### Recorded information
----------------

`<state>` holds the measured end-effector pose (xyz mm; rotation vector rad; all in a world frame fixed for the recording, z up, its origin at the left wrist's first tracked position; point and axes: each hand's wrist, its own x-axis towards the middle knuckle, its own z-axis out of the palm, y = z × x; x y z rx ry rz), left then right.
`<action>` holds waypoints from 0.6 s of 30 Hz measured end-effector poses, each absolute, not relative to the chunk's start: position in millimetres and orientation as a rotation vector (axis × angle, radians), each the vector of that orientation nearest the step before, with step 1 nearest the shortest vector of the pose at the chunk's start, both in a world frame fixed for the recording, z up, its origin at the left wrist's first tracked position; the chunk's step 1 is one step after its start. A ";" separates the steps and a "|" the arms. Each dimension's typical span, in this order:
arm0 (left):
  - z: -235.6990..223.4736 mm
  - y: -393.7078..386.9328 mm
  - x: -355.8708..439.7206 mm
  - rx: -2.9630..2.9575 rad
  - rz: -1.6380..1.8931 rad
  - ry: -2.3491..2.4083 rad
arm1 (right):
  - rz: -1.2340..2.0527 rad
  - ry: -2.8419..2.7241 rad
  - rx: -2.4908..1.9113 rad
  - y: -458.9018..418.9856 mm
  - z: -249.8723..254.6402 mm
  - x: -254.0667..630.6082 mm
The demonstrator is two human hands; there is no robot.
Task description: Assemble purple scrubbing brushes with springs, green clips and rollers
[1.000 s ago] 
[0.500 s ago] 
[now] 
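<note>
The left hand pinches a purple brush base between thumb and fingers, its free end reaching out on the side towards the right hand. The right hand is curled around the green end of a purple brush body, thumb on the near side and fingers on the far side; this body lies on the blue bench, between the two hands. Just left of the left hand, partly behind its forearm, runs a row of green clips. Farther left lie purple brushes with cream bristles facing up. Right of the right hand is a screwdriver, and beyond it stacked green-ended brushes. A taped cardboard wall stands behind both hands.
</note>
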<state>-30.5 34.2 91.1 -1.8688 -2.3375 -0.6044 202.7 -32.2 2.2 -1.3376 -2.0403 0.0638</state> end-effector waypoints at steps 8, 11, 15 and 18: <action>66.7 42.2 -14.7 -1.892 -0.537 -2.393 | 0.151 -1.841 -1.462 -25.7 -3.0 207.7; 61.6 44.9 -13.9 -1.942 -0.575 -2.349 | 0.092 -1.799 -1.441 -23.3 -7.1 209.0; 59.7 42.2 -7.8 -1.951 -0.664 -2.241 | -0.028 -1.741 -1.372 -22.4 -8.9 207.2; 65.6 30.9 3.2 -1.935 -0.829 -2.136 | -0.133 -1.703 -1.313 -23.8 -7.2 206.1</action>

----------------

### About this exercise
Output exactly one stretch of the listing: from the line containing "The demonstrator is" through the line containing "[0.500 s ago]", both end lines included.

### Answer box
The demonstrator is two human hands; there is no robot.
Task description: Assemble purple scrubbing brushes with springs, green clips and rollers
[1.000 s ago] 
[0.500 s ago] 

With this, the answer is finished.